Examine the entries below, count the lines holding the string "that", and respond with the number only.

- Source data
----
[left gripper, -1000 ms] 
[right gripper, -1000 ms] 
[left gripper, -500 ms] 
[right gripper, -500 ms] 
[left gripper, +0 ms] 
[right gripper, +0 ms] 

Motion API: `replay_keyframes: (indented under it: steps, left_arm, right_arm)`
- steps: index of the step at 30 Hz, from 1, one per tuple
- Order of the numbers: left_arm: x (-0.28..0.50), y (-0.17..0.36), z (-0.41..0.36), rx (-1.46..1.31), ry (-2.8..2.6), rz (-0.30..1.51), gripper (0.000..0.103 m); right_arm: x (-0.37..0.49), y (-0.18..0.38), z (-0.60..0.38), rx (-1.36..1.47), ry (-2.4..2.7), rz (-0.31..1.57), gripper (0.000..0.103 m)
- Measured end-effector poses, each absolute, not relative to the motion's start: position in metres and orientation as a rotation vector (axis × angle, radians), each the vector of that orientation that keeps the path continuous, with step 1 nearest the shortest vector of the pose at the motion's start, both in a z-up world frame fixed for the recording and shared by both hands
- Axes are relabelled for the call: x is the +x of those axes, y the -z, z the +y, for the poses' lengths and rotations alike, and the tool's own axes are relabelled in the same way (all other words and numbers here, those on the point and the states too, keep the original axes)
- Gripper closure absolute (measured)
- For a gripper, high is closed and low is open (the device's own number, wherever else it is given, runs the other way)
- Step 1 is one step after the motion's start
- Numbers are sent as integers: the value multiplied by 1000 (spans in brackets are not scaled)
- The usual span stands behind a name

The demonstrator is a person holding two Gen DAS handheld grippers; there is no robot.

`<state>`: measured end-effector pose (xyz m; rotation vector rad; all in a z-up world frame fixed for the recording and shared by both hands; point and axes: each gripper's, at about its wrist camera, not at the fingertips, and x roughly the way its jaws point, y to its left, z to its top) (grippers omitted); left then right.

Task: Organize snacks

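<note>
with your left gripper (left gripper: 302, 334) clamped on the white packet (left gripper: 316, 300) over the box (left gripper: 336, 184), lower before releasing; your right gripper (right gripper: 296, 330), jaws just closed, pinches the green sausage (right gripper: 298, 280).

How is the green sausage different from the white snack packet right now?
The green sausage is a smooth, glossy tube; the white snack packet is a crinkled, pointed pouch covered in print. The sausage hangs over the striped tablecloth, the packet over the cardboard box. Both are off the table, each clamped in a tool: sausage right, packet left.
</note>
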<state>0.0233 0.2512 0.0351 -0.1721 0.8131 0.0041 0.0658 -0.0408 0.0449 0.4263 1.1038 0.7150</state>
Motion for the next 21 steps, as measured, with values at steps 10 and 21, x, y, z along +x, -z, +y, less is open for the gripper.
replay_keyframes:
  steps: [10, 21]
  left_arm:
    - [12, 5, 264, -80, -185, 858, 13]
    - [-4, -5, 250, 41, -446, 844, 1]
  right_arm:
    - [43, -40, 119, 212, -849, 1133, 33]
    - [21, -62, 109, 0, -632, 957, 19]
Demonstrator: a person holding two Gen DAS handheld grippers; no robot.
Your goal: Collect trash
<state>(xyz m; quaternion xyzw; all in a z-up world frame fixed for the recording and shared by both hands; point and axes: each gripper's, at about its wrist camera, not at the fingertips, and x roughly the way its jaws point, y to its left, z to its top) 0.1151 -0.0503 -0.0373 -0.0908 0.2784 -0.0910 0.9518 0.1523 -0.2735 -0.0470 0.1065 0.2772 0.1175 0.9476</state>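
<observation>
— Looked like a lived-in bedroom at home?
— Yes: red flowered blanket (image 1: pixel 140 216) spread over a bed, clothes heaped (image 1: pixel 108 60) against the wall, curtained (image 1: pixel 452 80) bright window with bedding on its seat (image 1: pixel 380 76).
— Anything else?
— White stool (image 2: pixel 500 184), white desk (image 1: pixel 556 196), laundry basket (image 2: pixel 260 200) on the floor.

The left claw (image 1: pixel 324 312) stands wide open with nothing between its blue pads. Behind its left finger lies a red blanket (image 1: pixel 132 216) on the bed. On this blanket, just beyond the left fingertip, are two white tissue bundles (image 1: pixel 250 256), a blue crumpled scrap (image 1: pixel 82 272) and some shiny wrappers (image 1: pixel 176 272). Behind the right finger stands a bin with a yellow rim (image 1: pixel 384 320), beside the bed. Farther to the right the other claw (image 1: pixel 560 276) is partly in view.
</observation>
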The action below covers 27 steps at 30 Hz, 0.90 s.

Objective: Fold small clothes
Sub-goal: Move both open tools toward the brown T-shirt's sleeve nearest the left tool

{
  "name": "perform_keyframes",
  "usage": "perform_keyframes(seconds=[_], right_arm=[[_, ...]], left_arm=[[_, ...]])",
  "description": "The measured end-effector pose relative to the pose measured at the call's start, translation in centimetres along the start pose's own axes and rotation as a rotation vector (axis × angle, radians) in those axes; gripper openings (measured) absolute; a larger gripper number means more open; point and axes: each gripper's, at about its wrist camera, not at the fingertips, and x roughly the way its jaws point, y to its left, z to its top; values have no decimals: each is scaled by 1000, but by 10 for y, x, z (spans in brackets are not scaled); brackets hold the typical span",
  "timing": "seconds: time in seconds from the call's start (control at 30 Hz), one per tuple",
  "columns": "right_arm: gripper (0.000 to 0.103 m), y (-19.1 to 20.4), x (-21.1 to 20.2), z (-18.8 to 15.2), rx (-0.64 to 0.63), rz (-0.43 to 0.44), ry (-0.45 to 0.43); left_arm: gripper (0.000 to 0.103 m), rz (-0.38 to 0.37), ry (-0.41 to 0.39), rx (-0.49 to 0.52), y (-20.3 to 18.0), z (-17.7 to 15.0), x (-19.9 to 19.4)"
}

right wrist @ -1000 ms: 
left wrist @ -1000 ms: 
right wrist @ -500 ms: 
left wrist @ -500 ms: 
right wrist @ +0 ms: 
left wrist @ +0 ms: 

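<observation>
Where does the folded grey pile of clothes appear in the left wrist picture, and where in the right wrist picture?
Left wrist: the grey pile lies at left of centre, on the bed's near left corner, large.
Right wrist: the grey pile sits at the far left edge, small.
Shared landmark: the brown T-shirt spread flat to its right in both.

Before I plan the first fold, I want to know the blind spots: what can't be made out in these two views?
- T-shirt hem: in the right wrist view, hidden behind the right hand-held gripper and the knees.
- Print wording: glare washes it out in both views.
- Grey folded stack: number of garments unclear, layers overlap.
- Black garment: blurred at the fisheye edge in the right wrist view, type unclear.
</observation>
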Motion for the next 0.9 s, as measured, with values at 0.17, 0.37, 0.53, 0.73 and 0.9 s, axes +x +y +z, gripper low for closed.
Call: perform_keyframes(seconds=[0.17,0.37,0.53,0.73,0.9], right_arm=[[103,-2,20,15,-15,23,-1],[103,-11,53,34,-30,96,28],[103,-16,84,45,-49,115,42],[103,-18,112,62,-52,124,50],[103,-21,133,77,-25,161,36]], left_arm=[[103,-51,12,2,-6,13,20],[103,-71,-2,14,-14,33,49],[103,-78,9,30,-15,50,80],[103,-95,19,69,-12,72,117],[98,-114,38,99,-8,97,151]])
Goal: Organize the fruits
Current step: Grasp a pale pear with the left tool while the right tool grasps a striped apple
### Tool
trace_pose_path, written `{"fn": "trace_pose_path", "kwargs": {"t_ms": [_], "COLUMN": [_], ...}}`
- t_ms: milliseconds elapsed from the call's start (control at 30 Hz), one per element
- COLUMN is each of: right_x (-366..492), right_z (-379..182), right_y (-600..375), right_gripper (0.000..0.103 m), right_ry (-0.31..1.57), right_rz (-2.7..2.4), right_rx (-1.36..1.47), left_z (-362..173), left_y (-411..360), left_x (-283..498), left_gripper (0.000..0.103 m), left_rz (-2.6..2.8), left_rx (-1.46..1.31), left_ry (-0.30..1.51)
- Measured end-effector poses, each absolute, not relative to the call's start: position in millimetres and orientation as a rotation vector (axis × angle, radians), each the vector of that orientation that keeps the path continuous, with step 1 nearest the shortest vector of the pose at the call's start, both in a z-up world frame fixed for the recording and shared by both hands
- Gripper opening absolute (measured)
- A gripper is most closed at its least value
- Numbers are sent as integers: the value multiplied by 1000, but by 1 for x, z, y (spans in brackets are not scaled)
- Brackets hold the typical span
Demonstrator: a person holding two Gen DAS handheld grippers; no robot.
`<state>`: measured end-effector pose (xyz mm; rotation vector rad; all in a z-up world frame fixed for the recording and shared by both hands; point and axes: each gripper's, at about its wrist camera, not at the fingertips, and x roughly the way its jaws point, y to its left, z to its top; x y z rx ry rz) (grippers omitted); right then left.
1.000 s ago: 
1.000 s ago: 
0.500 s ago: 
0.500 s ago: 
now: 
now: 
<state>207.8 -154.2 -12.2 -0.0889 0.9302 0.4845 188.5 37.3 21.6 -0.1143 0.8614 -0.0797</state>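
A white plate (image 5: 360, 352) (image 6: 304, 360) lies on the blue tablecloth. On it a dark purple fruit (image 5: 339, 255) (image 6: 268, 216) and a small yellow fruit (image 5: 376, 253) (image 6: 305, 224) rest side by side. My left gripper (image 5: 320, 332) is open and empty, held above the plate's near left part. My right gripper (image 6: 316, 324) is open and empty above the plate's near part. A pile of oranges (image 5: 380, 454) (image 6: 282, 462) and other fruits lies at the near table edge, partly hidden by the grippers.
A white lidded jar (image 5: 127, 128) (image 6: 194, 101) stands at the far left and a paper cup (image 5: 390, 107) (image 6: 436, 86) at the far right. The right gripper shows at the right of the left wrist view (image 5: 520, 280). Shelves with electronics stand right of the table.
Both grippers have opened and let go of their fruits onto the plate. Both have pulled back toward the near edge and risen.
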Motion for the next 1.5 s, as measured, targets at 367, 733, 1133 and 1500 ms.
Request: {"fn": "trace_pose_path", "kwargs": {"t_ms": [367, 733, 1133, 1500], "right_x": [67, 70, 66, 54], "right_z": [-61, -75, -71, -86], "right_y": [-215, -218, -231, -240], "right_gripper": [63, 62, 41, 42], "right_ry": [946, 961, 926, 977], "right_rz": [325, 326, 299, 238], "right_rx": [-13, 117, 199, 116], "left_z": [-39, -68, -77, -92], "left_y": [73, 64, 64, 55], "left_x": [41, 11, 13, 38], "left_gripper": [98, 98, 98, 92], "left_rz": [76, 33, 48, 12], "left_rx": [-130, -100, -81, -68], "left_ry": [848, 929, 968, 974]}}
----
- Answer for the task
2